**Activity**
Search the data for "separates" and copy every matching line.

**The data**
**********

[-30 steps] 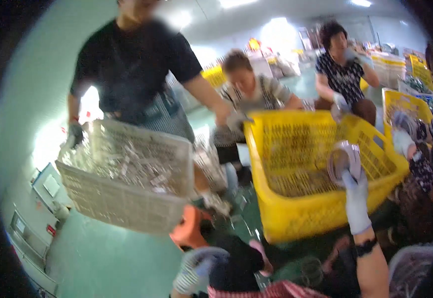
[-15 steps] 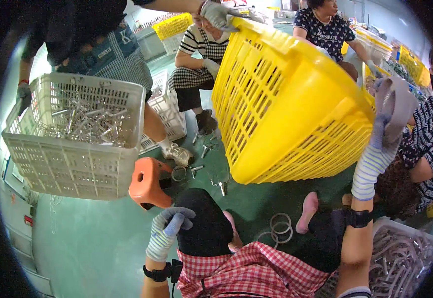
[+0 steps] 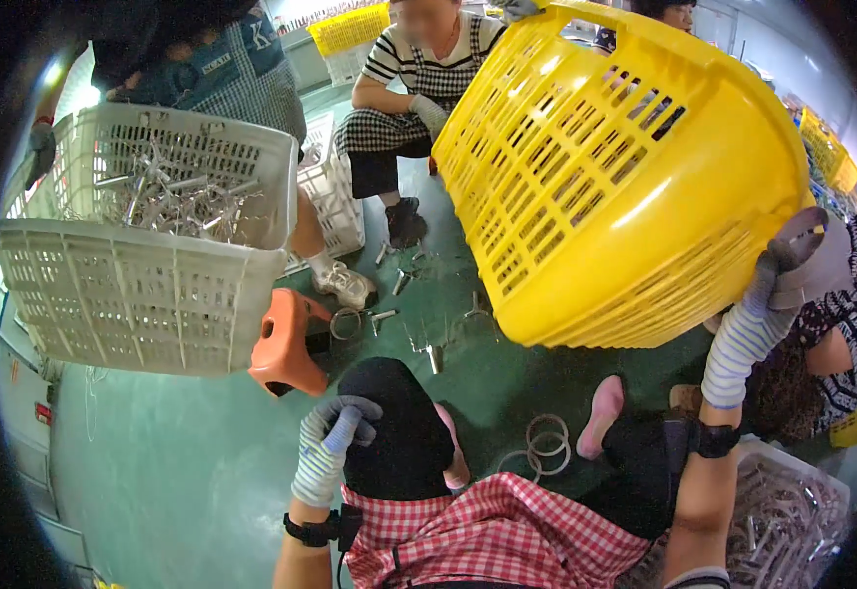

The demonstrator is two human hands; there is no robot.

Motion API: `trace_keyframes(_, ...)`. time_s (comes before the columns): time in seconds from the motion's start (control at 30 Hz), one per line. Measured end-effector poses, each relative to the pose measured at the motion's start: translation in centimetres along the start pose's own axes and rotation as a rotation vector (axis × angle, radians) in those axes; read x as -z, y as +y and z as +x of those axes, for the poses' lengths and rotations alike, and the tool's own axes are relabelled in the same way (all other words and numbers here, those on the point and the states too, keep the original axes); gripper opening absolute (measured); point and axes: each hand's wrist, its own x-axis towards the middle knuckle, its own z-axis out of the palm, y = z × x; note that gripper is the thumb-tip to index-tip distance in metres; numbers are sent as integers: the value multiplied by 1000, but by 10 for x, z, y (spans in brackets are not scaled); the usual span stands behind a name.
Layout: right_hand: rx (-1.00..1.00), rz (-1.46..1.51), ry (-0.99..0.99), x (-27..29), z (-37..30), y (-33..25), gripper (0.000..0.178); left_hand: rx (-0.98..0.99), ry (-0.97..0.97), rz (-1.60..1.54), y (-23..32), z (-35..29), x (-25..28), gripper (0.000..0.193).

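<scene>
My left hand [image 3: 338, 437], in a striped grey-palmed glove, is above my left knee with fingers curled together; nothing shows in them. My right hand [image 3: 757, 304], gloved alike, is raised at the right with its fingers round grey ring-shaped rolls [image 3: 836, 265], wide bands like tape. Right behind it a large yellow slatted basket [image 3: 635, 211] hangs tilted in the air; whether my hand touches it I cannot tell. Another person's gloved hand [image 3: 519, 9] is at the basket's upper rim. Several pale thin rings [image 3: 548, 437] lie on the floor between my feet.
At the left a person holds a white crate [image 3: 143, 294] of metal parts. An orange stool [image 3: 287, 344] stands below it. Loose metal pieces [image 3: 435, 358] lie on the green floor. Another crate of parts [image 3: 782, 520] is by my right arm. A co-worker [image 3: 418, 98] sits opposite.
The yellow basket has swung right and turned, showing more of its slatted side. My right hand has lowered slightly and moved right with the rolls. The white crate has shifted slightly. My left hand stays nearly still.
</scene>
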Motion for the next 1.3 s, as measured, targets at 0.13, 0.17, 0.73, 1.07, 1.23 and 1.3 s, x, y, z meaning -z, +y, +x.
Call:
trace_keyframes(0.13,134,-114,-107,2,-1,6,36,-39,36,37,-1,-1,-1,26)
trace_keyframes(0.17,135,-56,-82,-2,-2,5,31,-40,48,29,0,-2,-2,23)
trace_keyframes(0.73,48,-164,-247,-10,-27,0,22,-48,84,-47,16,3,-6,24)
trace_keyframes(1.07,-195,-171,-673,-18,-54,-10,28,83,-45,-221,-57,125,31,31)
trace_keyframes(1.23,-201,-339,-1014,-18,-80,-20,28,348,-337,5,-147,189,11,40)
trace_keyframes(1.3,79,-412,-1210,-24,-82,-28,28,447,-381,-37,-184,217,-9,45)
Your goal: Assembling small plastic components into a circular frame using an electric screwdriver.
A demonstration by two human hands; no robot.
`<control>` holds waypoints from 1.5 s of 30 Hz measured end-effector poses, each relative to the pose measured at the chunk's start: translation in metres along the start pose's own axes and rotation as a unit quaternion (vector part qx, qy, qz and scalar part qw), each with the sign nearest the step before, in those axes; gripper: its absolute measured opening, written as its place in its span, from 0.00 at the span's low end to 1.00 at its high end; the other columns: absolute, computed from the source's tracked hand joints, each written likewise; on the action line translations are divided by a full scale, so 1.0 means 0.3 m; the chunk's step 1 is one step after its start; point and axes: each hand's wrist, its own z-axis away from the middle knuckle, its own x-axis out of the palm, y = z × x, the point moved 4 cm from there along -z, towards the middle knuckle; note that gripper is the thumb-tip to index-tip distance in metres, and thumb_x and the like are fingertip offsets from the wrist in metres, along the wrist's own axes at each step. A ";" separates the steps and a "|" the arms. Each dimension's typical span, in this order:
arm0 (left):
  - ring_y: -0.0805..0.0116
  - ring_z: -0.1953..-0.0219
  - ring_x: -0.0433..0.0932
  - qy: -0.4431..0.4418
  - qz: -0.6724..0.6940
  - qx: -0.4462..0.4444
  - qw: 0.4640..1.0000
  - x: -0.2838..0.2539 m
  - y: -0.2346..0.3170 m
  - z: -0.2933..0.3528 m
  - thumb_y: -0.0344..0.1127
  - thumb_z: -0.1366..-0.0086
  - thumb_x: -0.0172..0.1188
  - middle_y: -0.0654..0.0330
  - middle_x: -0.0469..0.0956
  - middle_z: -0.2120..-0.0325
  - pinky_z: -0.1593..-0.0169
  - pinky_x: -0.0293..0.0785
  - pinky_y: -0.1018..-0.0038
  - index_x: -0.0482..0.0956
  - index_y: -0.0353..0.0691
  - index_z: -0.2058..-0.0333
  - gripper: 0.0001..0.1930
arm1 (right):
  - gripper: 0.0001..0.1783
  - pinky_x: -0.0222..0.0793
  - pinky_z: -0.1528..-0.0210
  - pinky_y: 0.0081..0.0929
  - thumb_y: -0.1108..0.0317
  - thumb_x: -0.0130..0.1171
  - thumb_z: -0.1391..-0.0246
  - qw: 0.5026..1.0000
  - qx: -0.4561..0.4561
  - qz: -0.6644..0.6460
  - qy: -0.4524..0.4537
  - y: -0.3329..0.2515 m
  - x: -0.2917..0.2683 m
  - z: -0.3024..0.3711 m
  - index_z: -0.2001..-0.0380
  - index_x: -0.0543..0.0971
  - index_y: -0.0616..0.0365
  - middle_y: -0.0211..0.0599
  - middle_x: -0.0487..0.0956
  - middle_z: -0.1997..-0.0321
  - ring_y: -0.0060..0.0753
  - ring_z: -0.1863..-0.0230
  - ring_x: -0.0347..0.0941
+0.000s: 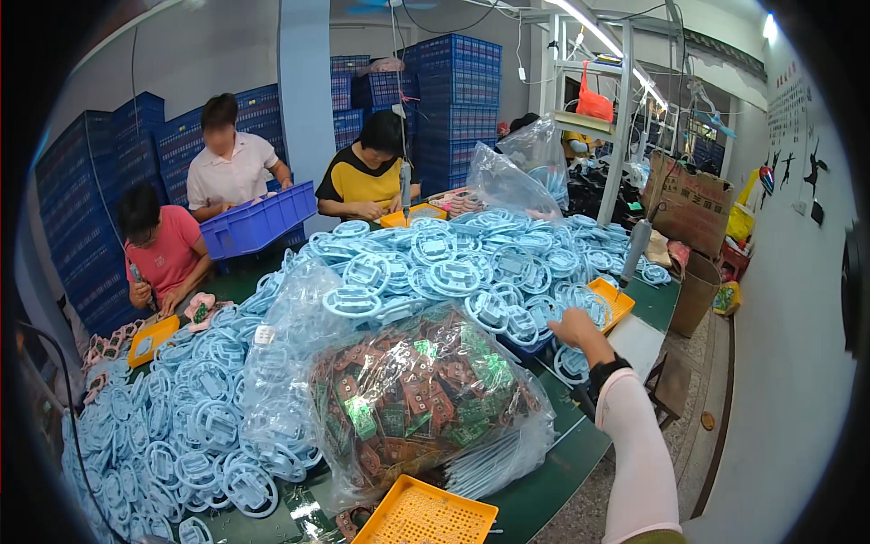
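My right hand (580, 328) reaches forward from the lower right, a black band on its wrist and a pale sleeve on the forearm. Its fingers are bent together at the near right edge of a heap of light-blue round plastic frames (453, 276). What they grip is hidden. Right beside the hand lies an orange tray (616, 304), with an electric screwdriver (637, 249) hanging above it. Another light-blue frame (571, 364) lies under my wrist. My left hand is out of view.
A clear bag of circuit boards (421, 399) fills the table's middle, with thin white sticks (498, 462) beside it. An orange perforated tray (426, 515) sits at the near edge. Three co-workers are across the table; one holds a blue crate (258, 220). Cardboard boxes (696, 290) stand right.
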 end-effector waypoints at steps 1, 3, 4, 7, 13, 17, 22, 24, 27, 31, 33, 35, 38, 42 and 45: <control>0.75 0.68 0.71 -0.003 -0.003 0.003 1.000 0.004 0.005 -0.005 0.43 0.35 0.50 0.64 0.74 0.70 0.65 0.69 0.77 0.75 0.33 0.59 0.17 | 0.28 0.70 0.52 0.39 0.50 0.57 0.55 0.999 0.043 -0.020 -0.023 0.033 0.024 0.027 0.66 0.78 0.70 0.57 0.77 0.58 0.54 0.55 0.73; 0.76 0.68 0.70 0.009 -0.001 0.018 1.000 0.009 0.014 -0.002 0.43 0.34 0.50 0.65 0.74 0.70 0.65 0.69 0.77 0.75 0.34 0.58 0.17 | 0.27 0.70 0.52 0.39 0.51 0.58 0.56 0.995 0.081 -0.045 -0.047 0.048 0.090 0.058 0.65 0.78 0.69 0.55 0.77 0.56 0.52 0.54 0.73; 0.76 0.68 0.70 0.012 -0.003 0.017 1.000 0.012 0.011 0.001 0.43 0.34 0.50 0.65 0.74 0.70 0.65 0.69 0.77 0.75 0.34 0.58 0.17 | 0.27 0.71 0.55 0.38 0.50 0.59 0.56 0.995 0.084 -0.037 0.048 0.031 0.093 0.073 0.68 0.79 0.69 0.56 0.78 0.61 0.51 0.58 0.75; 0.77 0.69 0.70 0.018 0.006 0.032 0.999 0.014 0.008 0.007 0.43 0.34 0.50 0.66 0.74 0.71 0.66 0.69 0.77 0.76 0.34 0.59 0.17 | 0.25 0.73 0.58 0.35 0.50 0.59 0.57 0.992 0.083 -0.026 0.094 -0.011 0.070 0.079 0.71 0.80 0.67 0.55 0.79 0.66 0.48 0.62 0.77; 0.77 0.69 0.69 0.018 -0.026 0.022 0.999 0.018 0.004 0.020 0.43 0.34 0.50 0.66 0.74 0.72 0.65 0.69 0.77 0.75 0.34 0.59 0.17 | 0.24 0.73 0.55 0.34 0.59 0.59 0.55 0.972 0.128 -0.157 -0.121 -0.076 0.039 0.092 0.64 0.75 0.74 0.50 0.80 0.63 0.45 0.60 0.78; 0.77 0.68 0.70 0.021 0.004 0.006 1.000 0.023 0.026 0.020 0.43 0.34 0.50 0.65 0.75 0.71 0.65 0.69 0.76 0.76 0.34 0.59 0.17 | 0.29 0.72 0.53 0.36 0.64 0.58 0.56 0.965 0.189 -0.182 0.001 -0.061 0.123 0.051 0.57 0.66 0.80 0.56 0.78 0.61 0.49 0.58 0.77; 0.76 0.68 0.70 0.018 -0.006 -0.015 1.000 0.008 0.037 0.037 0.44 0.34 0.50 0.64 0.74 0.71 0.65 0.69 0.76 0.75 0.34 0.61 0.17 | 0.33 0.69 0.49 0.40 0.64 0.58 0.56 0.968 0.184 -0.155 0.071 -0.070 0.050 -0.036 0.53 0.61 0.79 0.63 0.73 0.52 0.55 0.50 0.72; 0.75 0.69 0.70 0.009 -0.001 -0.001 1.000 0.010 0.046 0.036 0.45 0.34 0.50 0.64 0.74 0.72 0.65 0.69 0.76 0.75 0.34 0.63 0.17 | 0.23 0.69 0.50 0.39 0.66 0.56 0.58 0.961 0.194 -0.156 0.116 -0.047 0.024 -0.085 0.61 0.73 0.75 0.61 0.76 0.57 0.54 0.53 0.74; 0.75 0.69 0.70 0.009 -0.005 -0.017 1.000 0.004 0.043 0.036 0.45 0.34 0.50 0.63 0.74 0.72 0.65 0.69 0.76 0.75 0.34 0.63 0.17 | 0.19 0.69 0.51 0.40 0.66 0.57 0.60 0.962 0.169 -0.177 0.119 -0.074 -0.054 -0.069 0.66 0.77 0.72 0.61 0.76 0.58 0.54 0.53 0.74; 0.75 0.69 0.70 0.014 -0.032 0.018 0.999 -0.001 0.028 0.032 0.44 0.34 0.50 0.63 0.74 0.72 0.66 0.69 0.75 0.75 0.33 0.64 0.17 | 0.16 0.73 0.65 0.40 0.69 0.54 0.60 0.943 0.168 -0.224 0.179 0.062 -0.039 -0.069 0.70 0.76 0.72 0.58 0.78 0.65 0.51 0.65 0.78; 0.75 0.70 0.71 0.027 -0.023 0.036 0.999 -0.004 0.027 0.031 0.44 0.34 0.50 0.63 0.74 0.72 0.66 0.69 0.75 0.75 0.33 0.63 0.17 | 0.13 0.69 0.74 0.38 0.70 0.53 0.60 0.907 0.198 -0.334 0.161 0.089 -0.046 -0.020 0.73 0.75 0.72 0.53 0.77 0.71 0.45 0.73 0.75; 0.76 0.70 0.71 0.018 -0.018 0.019 0.999 -0.006 0.018 0.030 0.44 0.34 0.50 0.63 0.74 0.72 0.66 0.69 0.76 0.75 0.34 0.63 0.16 | 0.05 0.53 0.91 0.28 0.74 0.52 0.61 0.825 0.185 -0.518 0.132 0.142 0.007 -0.005 0.81 0.72 0.65 0.35 0.68 0.84 0.26 0.89 0.62; 0.76 0.70 0.70 0.016 -0.011 0.005 1.000 -0.003 0.030 0.025 0.44 0.35 0.50 0.64 0.74 0.72 0.67 0.69 0.76 0.76 0.34 0.63 0.16 | 0.03 0.51 0.90 0.25 0.76 0.51 0.62 0.740 0.133 -0.646 0.127 0.200 0.048 0.043 0.84 0.69 0.60 0.30 0.65 0.86 0.24 0.90 0.60; 0.77 0.72 0.70 0.012 0.012 -0.010 1.000 -0.001 0.023 0.026 0.44 0.35 0.50 0.67 0.74 0.74 0.69 0.69 0.77 0.76 0.35 0.63 0.16 | 0.05 0.43 0.91 0.20 0.76 0.52 0.63 0.689 0.131 -0.698 0.143 0.210 0.034 0.101 0.85 0.68 0.56 0.26 0.62 0.86 0.20 0.91 0.53; 0.78 0.73 0.69 0.029 0.022 0.002 0.999 0.002 0.029 0.033 0.44 0.34 0.50 0.67 0.73 0.75 0.69 0.68 0.77 0.76 0.35 0.64 0.16 | 0.04 0.43 0.90 0.19 0.75 0.52 0.62 0.670 0.116 -0.722 0.130 0.170 -0.031 0.152 0.84 0.68 0.56 0.26 0.63 0.86 0.20 0.91 0.53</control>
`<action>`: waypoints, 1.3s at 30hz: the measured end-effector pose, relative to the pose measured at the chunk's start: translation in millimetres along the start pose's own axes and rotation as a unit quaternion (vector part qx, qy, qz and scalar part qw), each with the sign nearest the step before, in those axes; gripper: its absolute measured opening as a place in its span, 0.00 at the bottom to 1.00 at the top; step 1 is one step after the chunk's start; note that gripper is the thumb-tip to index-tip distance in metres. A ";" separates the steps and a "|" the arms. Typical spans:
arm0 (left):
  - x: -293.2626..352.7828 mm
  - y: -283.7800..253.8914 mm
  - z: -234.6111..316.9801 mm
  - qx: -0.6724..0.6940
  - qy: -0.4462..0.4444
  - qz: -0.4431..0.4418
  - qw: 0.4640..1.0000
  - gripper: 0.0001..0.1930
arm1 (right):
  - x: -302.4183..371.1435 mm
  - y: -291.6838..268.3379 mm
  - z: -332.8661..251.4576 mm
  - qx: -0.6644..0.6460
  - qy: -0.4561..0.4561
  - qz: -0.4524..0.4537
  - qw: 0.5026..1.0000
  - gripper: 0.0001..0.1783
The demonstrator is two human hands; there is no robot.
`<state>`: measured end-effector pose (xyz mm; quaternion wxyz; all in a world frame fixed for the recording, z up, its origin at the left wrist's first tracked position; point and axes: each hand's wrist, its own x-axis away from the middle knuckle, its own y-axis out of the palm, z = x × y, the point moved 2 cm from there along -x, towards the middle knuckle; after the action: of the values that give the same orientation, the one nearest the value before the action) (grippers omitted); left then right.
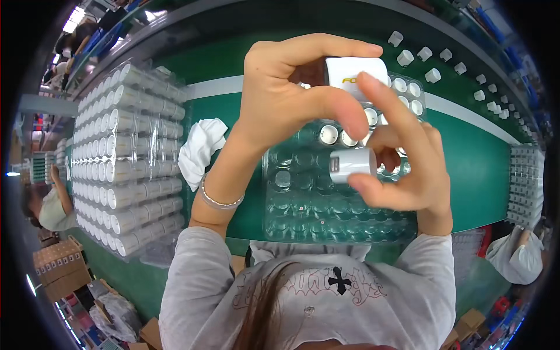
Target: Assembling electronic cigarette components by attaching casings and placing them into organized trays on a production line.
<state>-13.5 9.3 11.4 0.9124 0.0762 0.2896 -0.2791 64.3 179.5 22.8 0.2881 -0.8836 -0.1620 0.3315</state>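
My left hand [277, 96] is raised above the table, its fingers closed around a white rounded casing [350, 69] with yellow print and a dark edge. The tip of my right index finger touches the front of that casing. Lower down, my right hand [417, 166] grips a second white casing [344, 165], a short cylinder with a small grey rectangle on its side, between thumb and curled fingers. Beneath both hands lies a clear plastic tray [315, 216] with round pockets. White cylinders [328, 135] stand in its far pockets, partly hidden by my hands; the nearer pockets show no cylinders.
Stacked clear trays full of white cylinders [125, 157] rise at the left. Beside them lies a crumpled white cloth [201, 149]. Small white pieces [433, 75] are scattered on the green belt [466, 55] at the far right. Another tray stack [525, 184] stands at the right edge, near a co-worker.
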 end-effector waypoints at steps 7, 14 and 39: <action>-2.0 -0.8 7.5 -0.058 0.061 0.000 0.996 0.37 | -1.7 -8.1 8.5 -0.141 0.172 0.201 0.954 0.34; 1.3 12.3 20.9 -0.211 0.178 -0.187 0.943 0.29 | 1.9 -4.9 21.1 -0.303 0.189 0.273 0.893 0.30; -16.7 0.4 59.1 -0.241 -0.176 -0.153 0.942 0.36 | 4.3 3.3 36.5 -0.196 -0.059 0.242 0.948 0.23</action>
<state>4.2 -0.4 69.5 0.8862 -0.2415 0.1908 -0.3464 42.9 193.7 -3.7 0.0100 -0.9143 -0.0218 0.4043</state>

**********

**Exercise result**
`<control>` holds waypoints from 1.5 s of 30 Hz measured end-effector poses, each relative to the pose measured at the chunk's start: translation in metres along the start pose's own axes and rotation as a unit quaternion (vector part qx, qy, qz and scalar part qw), each with the sign nearest the step before, in those axes; gripper: its absolute measured opening, written as its place in its span, from 0.00 at the span's low end to 1.00 at its high end; the other columns: absolute, computed from the source's tracked hand joints, each written likewise; on the action line translations are divided by a full scale, so 1.0 means 0.3 m; the chunk's step 1 is one step after its start; point and axes: each hand's wrist, its own z-axis away from the middle knuckle, its own x-axis out of the palm, y = z × x, the point moved 4 cm from there along -z, towards the middle knuckle; note that gripper is the thumb-tip to index-tip distance in metres, and thumb_x and the like are fingertip offsets from the wrist in metres, along the wrist's own axes at each step. A ";" separates the steps and a "|" the arms. Each dimension's typical span, in this order:
`<action>`: waypoints, 1.3s at 30hz: the measured end-effector pose, relative to the pose measured at the chunk's start: translation in millimetres along the start pose's own axes and rotation as a unit quaternion (vector part qx, qy, qz and scalar part qw), each with the sign nearest the step before, in those axes; gripper: its absolute measured opening as a place in its span, 0.00 at the bottom to 1.00 at the top; step 1 is one step after the chunk's start; note that gripper is the thumb-tip to index-tip distance in metres. A ";" separates the steps and a "|" the arms. Typical spans:

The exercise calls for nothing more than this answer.